The interaction between lipid bilayers in water has been intensively studied over the last decades. Osmotic stress was applied to evaluate the forces between two approaching lipid bilayers in aqueous solution. The force–distance relation between lipid mono- or bilayers deposited on mica sheets using a surface force apparatus (SFA) was also measured. Lipid stabilised foam films offer another possibility to study the interactions between lipid monolayers. These films can be prepared comparatively easy with very good reproducibility. Foam films consist usually of two adsorbed surfactant monolayers separated by a layer of the aqueous solution from which the film is created. Their thickness can be conveniently measured using microinterferometric techniques. Studies with foam films deliver valuable information on the interactions between lipid membranes and especially their stability and permeability. Presenting inverse black lipid membrane (BLM) foam films supply information about the properties of the lipid self-organisation in bilayers. The present paper summarises results on microscopic lipid stabilised foam films by measuring their thickness and contact angle. Most of the presented results concern foam films prepared from dispersions of the zwitterionic lipid 1,2-dimyristoyl-sn-glycero-3-phosphorylcholine (DMPC) and some of its mixtures with the anionic lipid — 1,2-dimyristoyl-sn-glycero-3-[phospho-rac-(1-glycerol)] (DMPG).
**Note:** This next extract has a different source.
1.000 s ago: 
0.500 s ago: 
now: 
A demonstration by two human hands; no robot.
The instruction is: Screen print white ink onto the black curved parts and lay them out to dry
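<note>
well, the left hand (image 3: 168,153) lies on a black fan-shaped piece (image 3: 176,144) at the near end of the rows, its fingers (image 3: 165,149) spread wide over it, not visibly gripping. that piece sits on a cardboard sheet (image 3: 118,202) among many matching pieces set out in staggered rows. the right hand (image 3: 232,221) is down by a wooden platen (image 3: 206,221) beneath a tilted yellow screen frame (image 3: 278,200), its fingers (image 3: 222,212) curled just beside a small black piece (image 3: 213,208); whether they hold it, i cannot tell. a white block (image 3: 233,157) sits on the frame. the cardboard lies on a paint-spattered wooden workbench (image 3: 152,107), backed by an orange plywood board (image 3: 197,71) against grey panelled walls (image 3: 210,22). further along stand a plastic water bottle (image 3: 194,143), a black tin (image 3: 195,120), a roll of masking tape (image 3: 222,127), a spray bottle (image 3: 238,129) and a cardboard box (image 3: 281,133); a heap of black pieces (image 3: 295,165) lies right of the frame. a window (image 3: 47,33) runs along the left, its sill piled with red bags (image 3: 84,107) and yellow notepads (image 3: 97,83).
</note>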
The strength of the long range and short range forces between the lipid layers is discussed. The van der Waals attractive force is calculated. The electrostatic repulsive force is estimated from experiments at different electrolyte concentrations (NaCl, CaCl2) or by modification of the electrostatic double layer surface potential by incorporating charged lipids in the lipid monolayers. The short range interactions are studied and modified by using small carbohydrates (fructose and sucrose), ethanol (EtOH) or dimethylsulfoxide (DMSO). Some results are compared with the structure of lipid monolayers deposited at the liquid/air interface (monolayers spread in Langmuir trough), which are one of most studied biomembrane model system. The comparison between the film thickness and the free energy of film formation is used to estimate the contribution of the different components of the disjoining pressure to the total interaction in the film and their dependence on the composition of the film forming solution.